--- START ---
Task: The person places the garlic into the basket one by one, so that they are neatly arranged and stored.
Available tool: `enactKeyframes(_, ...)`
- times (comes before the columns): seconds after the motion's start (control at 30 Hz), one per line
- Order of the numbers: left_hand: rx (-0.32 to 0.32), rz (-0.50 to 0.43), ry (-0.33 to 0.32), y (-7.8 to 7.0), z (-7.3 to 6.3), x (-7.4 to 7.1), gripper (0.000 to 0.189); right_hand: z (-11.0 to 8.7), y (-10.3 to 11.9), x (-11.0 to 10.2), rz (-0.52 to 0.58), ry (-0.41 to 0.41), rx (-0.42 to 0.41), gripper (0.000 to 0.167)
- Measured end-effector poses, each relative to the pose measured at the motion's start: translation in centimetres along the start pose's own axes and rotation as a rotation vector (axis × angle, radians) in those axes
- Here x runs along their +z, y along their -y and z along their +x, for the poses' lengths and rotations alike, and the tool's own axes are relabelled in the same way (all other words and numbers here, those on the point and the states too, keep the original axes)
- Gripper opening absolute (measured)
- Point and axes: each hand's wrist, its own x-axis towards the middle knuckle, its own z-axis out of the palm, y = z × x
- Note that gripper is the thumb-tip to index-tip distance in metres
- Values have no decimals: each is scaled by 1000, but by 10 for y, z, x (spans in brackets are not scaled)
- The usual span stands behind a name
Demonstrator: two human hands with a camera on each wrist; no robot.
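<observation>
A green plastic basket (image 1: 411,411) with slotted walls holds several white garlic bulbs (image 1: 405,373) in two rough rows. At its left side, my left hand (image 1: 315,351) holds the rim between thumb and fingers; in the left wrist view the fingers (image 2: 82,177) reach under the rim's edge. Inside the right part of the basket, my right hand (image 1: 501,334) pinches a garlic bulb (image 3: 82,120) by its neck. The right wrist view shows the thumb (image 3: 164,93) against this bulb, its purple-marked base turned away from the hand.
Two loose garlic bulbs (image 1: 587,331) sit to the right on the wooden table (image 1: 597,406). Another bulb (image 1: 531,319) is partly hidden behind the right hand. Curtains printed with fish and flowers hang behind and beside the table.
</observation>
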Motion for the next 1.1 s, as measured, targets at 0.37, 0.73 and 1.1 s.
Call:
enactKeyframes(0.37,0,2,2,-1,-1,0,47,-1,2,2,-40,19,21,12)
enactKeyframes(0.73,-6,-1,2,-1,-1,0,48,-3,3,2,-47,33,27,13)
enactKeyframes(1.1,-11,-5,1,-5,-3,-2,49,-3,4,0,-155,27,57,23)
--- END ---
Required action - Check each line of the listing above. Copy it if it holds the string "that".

Task output -
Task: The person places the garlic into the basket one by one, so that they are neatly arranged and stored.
- Note that gripper is the thumb-tip to index-tip distance in metres

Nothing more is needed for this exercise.